19日の「全豪オープン」(オーストラリア・メルボルン/2月8日~男子2月21日・女子20日/ハードコート)男子シングルス準決勝で、第5シードのステファノス・チチパス(ギリシャ)を6-4、6-2、7-5で下した第4シードのダニール・メドベージェフ(ロシア)。そのメドベージェフが試合の終盤に見せたスーパーショットについて、記者会見で語った。【実際の動画】メドベージェフの最高のショット!自分を悪役扱いしていた観客を煽る!【実際の動画】メドベージェフ、入場時からブーイングを浴びる

この試合は1ポイント目が始まる前から異様な雰囲気だった。メルボルンにはギリシャ人街があるからか、スタジアムにはチチパスを応援する声が大きく響き、メドベージェフは入場時からブーイングを浴びていた。更にメドベージェフはショットを打つ際、観客に声で邪魔される場面も多々あり、審判が注意するほどだった。

そんな状況の中、メドベージェフは最初の2セットをピンチになることなく奪うと、第3セットでもブレークアップ。しかしブレークバックされるとミスが目立つようになり、雲行きが怪しくなっていた。

それでもゲームカウント5-5で15-40のチャンスを作ると、メドベージェフはここで最高の一打を放つ。
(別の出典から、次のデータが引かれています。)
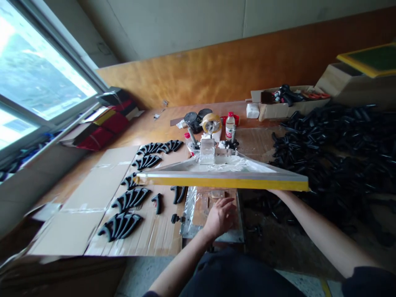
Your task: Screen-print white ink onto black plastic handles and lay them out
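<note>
A screen frame [222, 180] with a yellow front edge is tilted up across the middle, white paste on its mesh. My left hand [220, 216] is over the small wooden base [198, 206] below the frame, fingers spread and slightly curled, with nothing visible in them. My right forearm reaches up to the frame's right part; the hand is hidden behind the frame. Left of the base, curved black handle-like parts [120, 226] lie in rows on cardboard [167, 229]. One single black part [157, 203] lies nearer the base.
A large heap of black parts [340, 140] covers the right side. Behind the frame stand a tape roll [211, 123], a red-capped bottle [230, 126] and black jars [192, 120]. An open carton [287, 109] sits at the back right; red boxes [99, 130] lie by the window.
</note>
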Motion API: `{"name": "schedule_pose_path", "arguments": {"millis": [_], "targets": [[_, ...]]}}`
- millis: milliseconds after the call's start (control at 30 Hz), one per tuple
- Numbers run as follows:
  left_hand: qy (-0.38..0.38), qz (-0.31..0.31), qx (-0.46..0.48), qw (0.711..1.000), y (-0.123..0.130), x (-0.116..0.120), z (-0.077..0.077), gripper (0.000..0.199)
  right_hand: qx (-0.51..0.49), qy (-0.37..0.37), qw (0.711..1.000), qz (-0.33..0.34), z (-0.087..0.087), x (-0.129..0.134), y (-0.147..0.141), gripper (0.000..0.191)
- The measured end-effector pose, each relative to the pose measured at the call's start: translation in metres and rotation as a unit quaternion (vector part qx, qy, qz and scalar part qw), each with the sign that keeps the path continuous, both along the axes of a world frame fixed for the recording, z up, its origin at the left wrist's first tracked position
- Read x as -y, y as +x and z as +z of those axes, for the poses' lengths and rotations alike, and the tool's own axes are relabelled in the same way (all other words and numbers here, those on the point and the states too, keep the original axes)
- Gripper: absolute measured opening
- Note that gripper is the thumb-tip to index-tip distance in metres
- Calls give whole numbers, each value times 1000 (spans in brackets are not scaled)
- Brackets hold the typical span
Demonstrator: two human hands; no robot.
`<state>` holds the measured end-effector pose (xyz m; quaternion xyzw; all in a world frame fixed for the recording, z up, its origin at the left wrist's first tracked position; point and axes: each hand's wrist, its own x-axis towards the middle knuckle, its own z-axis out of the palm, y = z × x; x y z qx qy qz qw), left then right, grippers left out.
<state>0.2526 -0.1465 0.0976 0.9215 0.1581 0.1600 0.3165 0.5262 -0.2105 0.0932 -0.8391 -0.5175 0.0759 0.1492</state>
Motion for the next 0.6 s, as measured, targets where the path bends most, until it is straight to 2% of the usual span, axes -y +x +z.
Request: {"name": "schedule_pose_path", "arguments": {"millis": [133,233,300,400,500,600], "targets": [[-89,141,38,985,-63,-29,7,15,-28,0,991,130,-8,1,-98,28],[-155,211,72,962,-89,-56,18,20,22,-32,973,227,-10,-12,-152,34],[-182,253,95,946,-95,-75,34,23,78,-44,965,248,-7,-21,-167,39],[-215,289,168,918,-89,-102,70,32,113,-26,961,252,-2,-29,-170,34],[-256,260,277,889,-72,-121,111,39,82,23,967,240,-2,-32,-171,33],[-302,209,295,882,-56,-127,139,49,24,87,964,251,-14,-39,-183,51]]}}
チチパスはワイドサーブでメドベージェフをサイドラインの外に追い出すと、3球目でもちろんオープンスペースへ打ち込む。だがメドベージェフはこれにギリギリで追いつき、バックハンドのダウン・ザ・ラインを叩き込んでブレークに成功した。

勝利を大きく手繰り寄せる一打を放ったメドベージェフは、これまで自分を悪役扱いしていた観客を煽り、アピール。メドベージェフはこの出来事について記者会見でこう語っている。

「観客の大半はチチパスを応援していた。あれは僕が勝利を決定づけた瞬間だった。もちろん、その後にサービング・フォー・ザ・マッチがあるのだけど。でも重要な瞬間だった。あのショットで観客に認めてもらいたかったんだ。だって僕のキャリアで最高の一つであり、信じられないショットだったんだから」

メドベージェフはグランドスラム初優勝がかかる決勝で、同大会過去最多である8度の優勝を誇る第1シードのノバク・ジョコビッチ(セルビア)と対戦する。メドベージェフとジョコビッチによる男子シングルス決勝は、日本時間21日17時30分から行われる。